Scan the records for the string "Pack" and state how many lines contain it, using the number alone.

▸ **Records for this task**
────────
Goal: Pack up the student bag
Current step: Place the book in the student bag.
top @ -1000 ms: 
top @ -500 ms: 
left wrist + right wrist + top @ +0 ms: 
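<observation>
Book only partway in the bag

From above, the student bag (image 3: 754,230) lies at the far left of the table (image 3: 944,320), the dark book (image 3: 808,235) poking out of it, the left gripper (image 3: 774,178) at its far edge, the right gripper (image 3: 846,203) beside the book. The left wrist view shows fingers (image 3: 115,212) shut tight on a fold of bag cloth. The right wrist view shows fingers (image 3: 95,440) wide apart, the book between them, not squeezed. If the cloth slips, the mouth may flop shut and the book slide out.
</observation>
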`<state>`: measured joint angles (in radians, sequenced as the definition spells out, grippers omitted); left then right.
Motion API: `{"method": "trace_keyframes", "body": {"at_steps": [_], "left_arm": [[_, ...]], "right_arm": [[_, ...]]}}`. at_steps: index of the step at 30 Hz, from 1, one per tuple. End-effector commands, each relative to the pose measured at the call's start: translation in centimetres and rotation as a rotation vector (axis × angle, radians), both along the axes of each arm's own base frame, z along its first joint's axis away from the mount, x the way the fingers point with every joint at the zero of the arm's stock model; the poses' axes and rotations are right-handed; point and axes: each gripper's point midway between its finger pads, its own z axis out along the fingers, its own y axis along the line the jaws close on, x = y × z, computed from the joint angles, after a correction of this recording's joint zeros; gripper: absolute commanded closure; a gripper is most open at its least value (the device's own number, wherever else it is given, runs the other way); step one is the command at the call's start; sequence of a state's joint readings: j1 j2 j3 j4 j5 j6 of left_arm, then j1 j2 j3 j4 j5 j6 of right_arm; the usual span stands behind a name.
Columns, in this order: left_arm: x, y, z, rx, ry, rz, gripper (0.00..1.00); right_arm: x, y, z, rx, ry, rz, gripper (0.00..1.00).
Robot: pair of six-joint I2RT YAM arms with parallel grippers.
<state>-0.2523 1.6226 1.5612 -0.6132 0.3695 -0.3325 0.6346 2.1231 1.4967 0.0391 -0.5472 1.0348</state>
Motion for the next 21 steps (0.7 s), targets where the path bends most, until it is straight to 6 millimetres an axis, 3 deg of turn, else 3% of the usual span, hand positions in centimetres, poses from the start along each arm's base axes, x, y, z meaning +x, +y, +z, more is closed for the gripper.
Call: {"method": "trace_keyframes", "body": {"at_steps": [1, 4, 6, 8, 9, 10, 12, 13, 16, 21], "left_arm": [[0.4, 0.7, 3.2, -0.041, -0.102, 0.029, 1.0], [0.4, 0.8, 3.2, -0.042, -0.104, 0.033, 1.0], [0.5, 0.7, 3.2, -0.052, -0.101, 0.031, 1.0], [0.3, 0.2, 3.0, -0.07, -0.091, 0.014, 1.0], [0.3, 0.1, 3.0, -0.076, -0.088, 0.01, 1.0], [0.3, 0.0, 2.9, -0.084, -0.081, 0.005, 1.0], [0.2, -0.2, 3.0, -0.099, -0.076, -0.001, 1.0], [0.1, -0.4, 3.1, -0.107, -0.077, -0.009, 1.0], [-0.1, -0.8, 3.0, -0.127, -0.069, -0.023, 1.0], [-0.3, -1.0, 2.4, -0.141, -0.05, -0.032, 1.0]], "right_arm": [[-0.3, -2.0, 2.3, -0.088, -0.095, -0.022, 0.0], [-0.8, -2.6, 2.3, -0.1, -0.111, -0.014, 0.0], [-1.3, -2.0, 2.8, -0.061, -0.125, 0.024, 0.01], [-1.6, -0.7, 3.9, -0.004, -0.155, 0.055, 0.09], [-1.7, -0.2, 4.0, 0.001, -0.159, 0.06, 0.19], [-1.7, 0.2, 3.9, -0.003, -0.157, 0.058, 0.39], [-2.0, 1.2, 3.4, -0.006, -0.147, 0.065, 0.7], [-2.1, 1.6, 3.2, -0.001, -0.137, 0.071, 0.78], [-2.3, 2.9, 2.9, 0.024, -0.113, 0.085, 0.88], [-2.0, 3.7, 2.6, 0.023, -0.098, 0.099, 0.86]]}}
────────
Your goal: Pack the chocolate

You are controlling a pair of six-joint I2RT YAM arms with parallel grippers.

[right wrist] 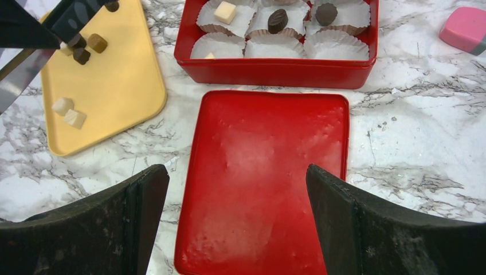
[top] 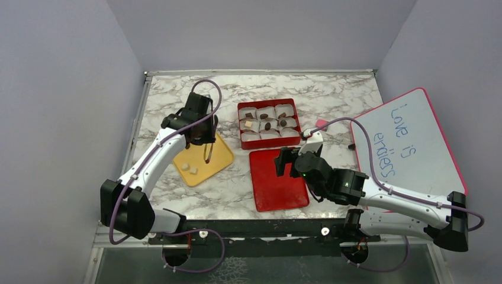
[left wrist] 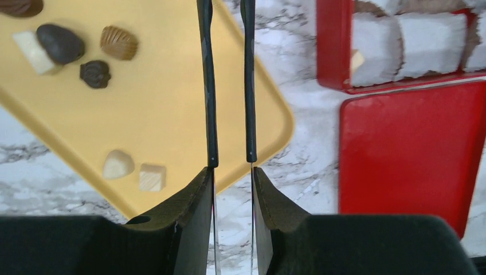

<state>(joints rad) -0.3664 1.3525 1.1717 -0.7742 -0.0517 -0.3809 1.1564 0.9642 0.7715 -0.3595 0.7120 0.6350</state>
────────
▸ **Reply**
2